Making Linux Startup a Little Less … Linuxy
but in the most Linuxy way possible
I've been using elementary OS on an old MacBook Pro and there's surprisingly little that I hate about it. That, of course, has given me time to find things that I don't quite like as much as I want to and then poke around and see if I can make them better. Last week's effort was some fine tuning of my keyboard layout that resulted in me filing a bug report, but it also meant that I had many opportunities to be disappointed by the system's appearance during startup.
The Linux startup experience is defined in two different places. If you want the experience to seem as seamless as possible, you have to fix both of them.
The first part of the puzzle is the boot loader, Grub. Grub is one of those things where somebody made a better boot loader than the one that had come before it, but stopped just after the point they'd made a better thing. As a functional boot loader Grub is fine, but it operates strictly in text mode and its default font can be tiny on a modern computer with a high resolution display. If you spend any time looking at it at all (such as when you're testing settings that require a reboot, or if you're switching back and forth between operating systems on the same computer), you start to wonder why it still looks like that. I started to wonder, anyway.
Some distributions package a larger font for Grub to use, but if your distribution doesn't have a large enough font, you can change it. The grub-mkfont command is provided for this purpose, because Grub can't just use a regular font (because of course it can't). I followed these instructions on Stack Exchange to make a Grub-compatible font.
While you're editing /etc/default/grub to point it at your new, larger font, you can also set a background image for Grub with the GRUB_BACKGROUND="/path/to/your/image". So I did that and used the same image I use as my wallpaper when I'm logged in. Then I ran sudo update-grub, rebooted, and discovered that I couldn't read Grub's white text against the sky in my wallpaper photo. So I made a copy of my wallpaper photo, opened it in an editor, and overlaid a black, slightly translucent box over it. But how did I figure out what size to make the box? Are the margins for Grub's old school ASCII box documented anywhere? It does not seem like they are.
So I downloaded a wallpaper that looked like a black and white sheet of grid paper, sized for my display. I measured the size of the grid in a photo editor (each square seemed to be 40 × 40 pixels), temporarily made it my Grub wallpaper, and then took a photo of it.
I wish I were joking
Then I counted boxes (eyeballing the fractions), divided by 40, and used those numbers to get an approximate size for the overlay. It took a few iterations to fine tune the image so the overlay fit precisely into Grub's ASCII box, but it looks nice now.
The image file itself, but with no Grub interface. You'll have to trust me that the overlay is the right size for Grub on my screen.

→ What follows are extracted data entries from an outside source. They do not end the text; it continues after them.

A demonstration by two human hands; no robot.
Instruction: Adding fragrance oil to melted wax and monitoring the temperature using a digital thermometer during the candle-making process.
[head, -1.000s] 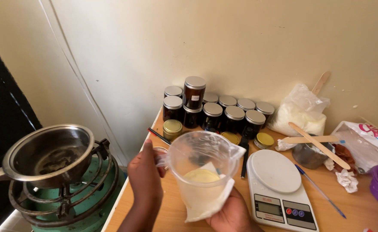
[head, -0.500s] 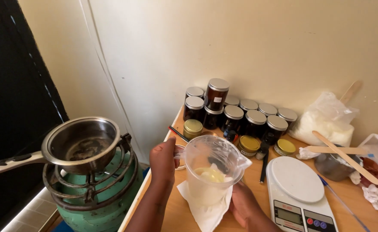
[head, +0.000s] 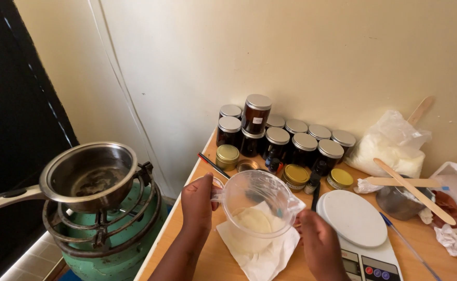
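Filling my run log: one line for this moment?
left hand: grips jug handle | right hand: steadies clear jug | under it: white tissue

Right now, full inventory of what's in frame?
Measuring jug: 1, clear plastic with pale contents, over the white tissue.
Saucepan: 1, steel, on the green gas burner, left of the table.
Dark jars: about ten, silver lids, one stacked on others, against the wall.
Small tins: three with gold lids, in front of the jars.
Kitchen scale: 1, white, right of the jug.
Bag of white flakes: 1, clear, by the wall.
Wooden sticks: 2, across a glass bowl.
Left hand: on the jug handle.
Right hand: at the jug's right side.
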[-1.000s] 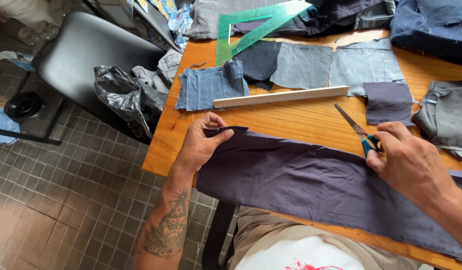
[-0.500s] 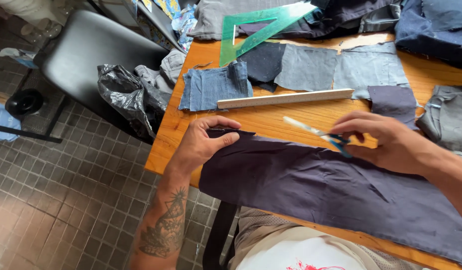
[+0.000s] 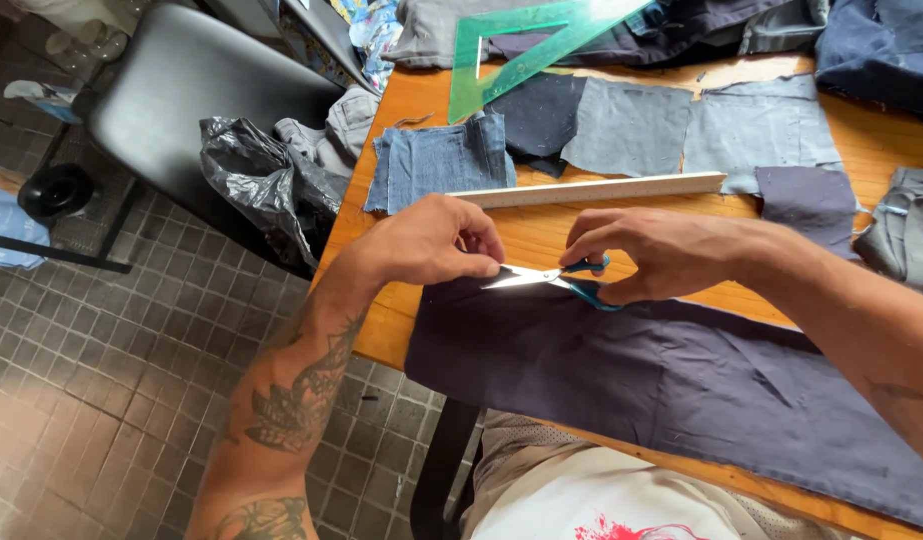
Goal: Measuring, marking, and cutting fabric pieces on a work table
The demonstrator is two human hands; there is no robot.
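Right hand (image 3: 653, 252) fingers curled through blue-handled scissors (image 3: 551, 277), left hand (image 3: 433, 240) fingertips pinching dark purple cloth (image 3: 631, 375) edge at the blades.

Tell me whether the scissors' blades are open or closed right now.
Nearly closed: the scissors in the right hand show blades together in one narrow point, the tip at the left hand, over the dark cloth.

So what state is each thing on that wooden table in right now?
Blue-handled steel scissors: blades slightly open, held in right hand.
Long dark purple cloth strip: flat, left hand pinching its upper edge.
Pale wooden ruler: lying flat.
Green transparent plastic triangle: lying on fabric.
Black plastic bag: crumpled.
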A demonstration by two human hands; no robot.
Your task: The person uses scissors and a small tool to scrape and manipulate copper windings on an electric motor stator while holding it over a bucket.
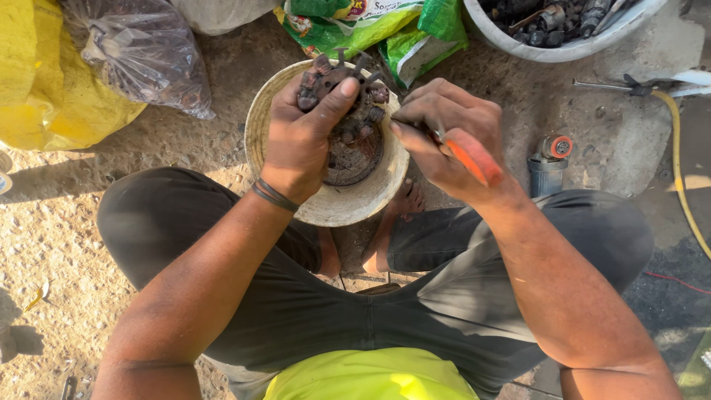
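Both of your hands meet over the bucket that stands on the ground between your knees. Your left hand comes in from the lower left with the forearm angled up and the wrist nearly straight; its fingers wrap the near side of the rusty part and the thumb lies across its top, so the hand is clamped on the part and holds it just above the bucket's mouth. Your right hand reaches in from the lower right, wrist bent inward, fingers curled tight around the screwdriver, whose orange handle sticks out toward your forearm. The tip end points left at the part; where it touches is hidden by your fingers. The two hands sit close together, almost knuckle to knuckle. A thin band circles your left wrist. You are squatting, bare feet just behind the bucket. A clear bag lies at upper left, a green bag beyond the bucket, a basin of metal pieces at upper right, and a yellow hose runs along the right edge.
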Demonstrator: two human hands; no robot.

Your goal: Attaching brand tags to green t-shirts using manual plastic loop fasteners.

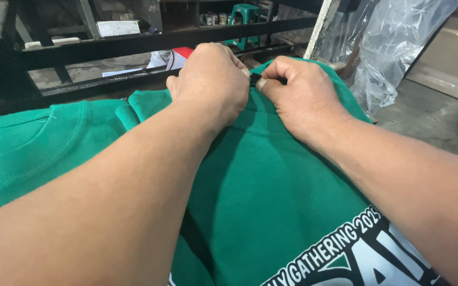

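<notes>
A green T-shirt [271, 185] with a black and white print at its lower right lies spread in front of me. My left hand [210, 85] and my right hand [303, 95] meet at its far edge, near the collar. Both pinch a small black thing [254, 79] at the collar between thumbs and fingertips; what it is stays mostly hidden by my fingers. A second green garment [22, 148] lies to the left, partly under my left forearm.
A black metal frame [133, 42] runs across the back. Clear plastic sheeting [393, 42] hangs at the upper right. A teal plastic stool [245, 13] stands far behind. Grey concrete floor [430, 114] shows at the right.
</notes>
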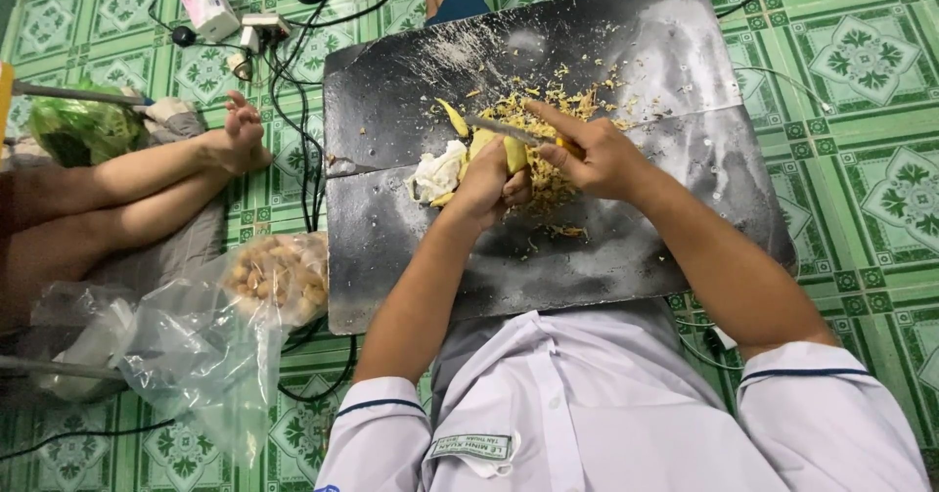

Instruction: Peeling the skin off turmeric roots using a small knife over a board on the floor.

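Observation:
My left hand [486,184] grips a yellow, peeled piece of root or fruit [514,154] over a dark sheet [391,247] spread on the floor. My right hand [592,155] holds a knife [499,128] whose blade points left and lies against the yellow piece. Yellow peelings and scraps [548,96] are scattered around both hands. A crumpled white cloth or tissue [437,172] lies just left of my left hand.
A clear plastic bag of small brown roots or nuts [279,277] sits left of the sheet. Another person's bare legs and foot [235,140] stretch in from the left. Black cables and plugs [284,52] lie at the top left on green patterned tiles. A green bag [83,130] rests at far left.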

But that's only the first part of the Linux startup process. Once Grub actually loads an operating system, the operating system takes over the display. In this case, the system is using Plymouth, and even more specifically it is using a Plymouth plugin called two-step. Sadly, Plymouth documentation is scant and two-step itself seems almost entirely undocumented. I couldn't figure out how to place my wallpaper and get Plymouth to scale it properly for whatever resolution it's using (which for some reason is not the full resolution of the display) until I read the two-step source code.
It turns out that you can place a background image and get Plymouth to scale it simply by dropping a PNG file named background.png in the active theme's image directory and adding a single line of code to the theme's THEMENAME.plymouth file. By the time I found this I'd already cloned the base elementary theme in /usr/share/plymouth/themes/ but in retrospect I could have just added the file to the existing theme. The THEMENAME.plymouth configuration file is a plain text file. Find the [two-step] block and add a single line that says ScaleBackgroundImage=1 and Plymouth will scale your image to fit without you having to do any work. After you add the image and line of code, install it with the command sudo update-initramfs -u and reboot.
Now when my computer starts up, the same image seems to carry through the entire process from the boot loader all the way into my desktop wallpaper. It's actually three different images (a JPEG with an overlay for GRUB, a PNG for Plymouth, and a JPEG for the wallpaper), and if you sit there watching you can see the screen go blank briefly every time it switches between them. If you're not watching closely, however, it looks more or less like it's just one image and other stuff is happening around it. You almost can't see the duct tape holding it all together.